From a method, I can pass a struct which contains an array of integers, and change the values in the array. I am not sure I understand fully why I can do this. Can someone please explain why I can change the values stored in the int[]?
private void DoIt(){
SearchInfo a = new SearchInfo();
a.Index = 1;
a.Map = new int[] { 1 };
SearchInfo b = new SearchInfo();
b.Index = 1;
b.Map = new int[] { 1 };
ModifyA(a);
ModifyB(ref b);
Debug.Assert(a.Index == 1);
Debug.Assert(a.Map[0] == 1, "why did this change?");
Debug.Assert(b.Index == 99);
Debug.Assert(b.Map[0] == 99);
}
void ModifyA(SearchInfo a) {
a.Index = 99;
a.Map[0] = 99;
}
void ModifyB(ref SearchInfo b) {
b.Index = 99;
b.Map[0] = 99;
}
struct SearchInfo {
public int[] Map;
public int Index;
}
In C#, references are passed by value. An array is not copied when passed to method or when stored in an instance of another class. - a reference to the array is passed. This means a method which recieves a reference to an array (either directly or as part of another object) can modify the elements of that array.
Unlike languages like C++, you cannot declare "immutable" arrays in C# - you can however uses classes like List which have readonly wrappers available to prevent modification to the collection.
From a method, I can pass a struct which contains an array of integers, and change the values in the array. I am not sure I understand fully why I can do this.
An array is defined as a collection of variables.
Variables, by definition, can be changed. That is why we call them "variables".
Therefore when you pass an array, you can change the contents; the contents of an array are variables.
Why can I change a struct’s int[] property without specifying “ref”?
Remember, as we discussed before in a different question, you use ref to make an alias to a variable. That is what "ref" is for -- making aliases to variables. (It is unfortunate that the keyword is the confusing "ref" -- it probably would have been more clear to make it "alias".)
From MSDN:
Do not return an internal instance of an array. This allows calling code to change the array. The following example demonstrates how the array badChars can be changed by any code that accesses the Path property even though the property does not implement the set accessor.
using System;
using System.Collections;
public class ExampleClass
{
public sealed class Path
{
private Path(){}
private static char[] badChars = {'\"', '<', '>'};
public static char[] GetInvalidPathChars()
{
return badChars;
}
}
public static void Main()
{
// The following code displays the elements of the
// array as expected.
foreach(char c in Path.GetInvalidPathChars())
{
Console.Write(c);
}
Console.WriteLine();
// The following code sets all the values to A.

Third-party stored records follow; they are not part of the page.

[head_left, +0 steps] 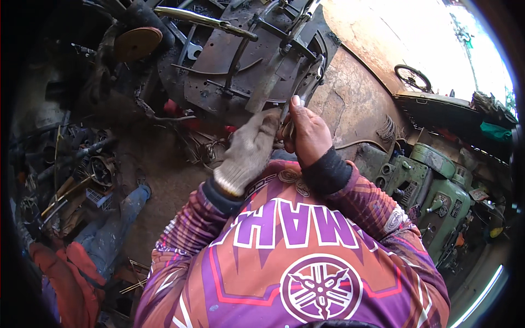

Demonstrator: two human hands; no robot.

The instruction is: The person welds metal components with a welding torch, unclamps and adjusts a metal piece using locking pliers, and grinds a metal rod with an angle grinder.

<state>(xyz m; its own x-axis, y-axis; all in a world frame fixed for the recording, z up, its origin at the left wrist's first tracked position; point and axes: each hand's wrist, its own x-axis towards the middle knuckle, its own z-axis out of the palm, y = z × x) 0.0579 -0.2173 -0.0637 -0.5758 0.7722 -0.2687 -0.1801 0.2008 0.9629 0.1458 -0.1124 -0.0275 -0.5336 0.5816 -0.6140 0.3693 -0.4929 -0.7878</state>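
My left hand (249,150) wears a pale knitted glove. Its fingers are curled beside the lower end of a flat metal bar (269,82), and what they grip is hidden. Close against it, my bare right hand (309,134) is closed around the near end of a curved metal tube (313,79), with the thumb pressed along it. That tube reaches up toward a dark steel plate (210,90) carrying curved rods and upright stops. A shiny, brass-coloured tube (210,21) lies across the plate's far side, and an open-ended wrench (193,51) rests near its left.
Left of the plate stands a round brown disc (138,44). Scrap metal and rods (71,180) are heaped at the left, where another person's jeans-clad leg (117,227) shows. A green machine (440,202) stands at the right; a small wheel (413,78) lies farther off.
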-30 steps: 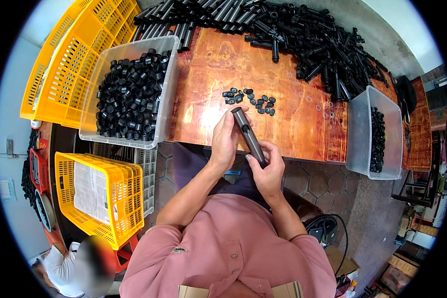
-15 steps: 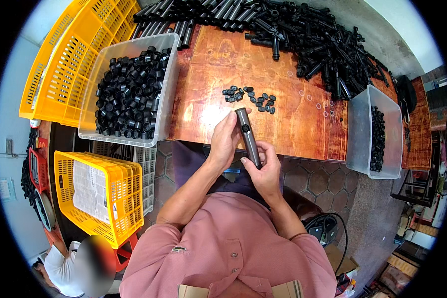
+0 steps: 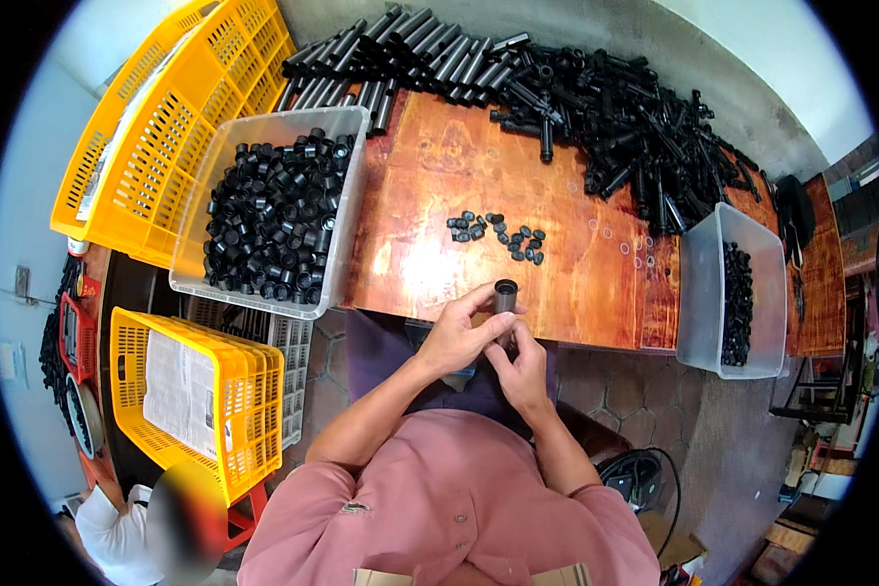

Path.GetInvalidPathChars()[0] = 'A';
Path.GetInvalidPathChars()[1] = 'A';
Path.GetInvalidPathChars()[2] = 'A';
// The following code displays the elements of the array to the
// console. Note that the values have changed.
foreach(char c in Path.GetInvalidPathChars())
{
Console.Write(c);
}
}
}
You cannot correct the problem in the preceding example by making the badChars array readonly (ReadOnly in Visual Basic). You can clone the badChars array and return the copy, but this has significant performance implications.
Although your SearchInfo struct is a value type, the .Map field is holding a reference, because Array is a reference type. Think of this reference as the address pointing to the memory location where the array resides.
When you pass an instance of SearchInfo to a method, as you know, the SearchInfo gets copied. And the copy naturally contains the very same address pointing to the very same array.
In other words, copying the struct doesn't make a copy of the array, it just makes a copy of the pointer.
Well, it is passed by reference anyway, like all reference types in C#.
Neither C# nor CLR support constness, unfortunately, so the platform doesn't really know if you are allowed to change it or not. So, it has the reference, it may use it to change the value, and there's nothing to stop it from doing so.
You may see it as a language design bug, btw. It is unexpected for the user.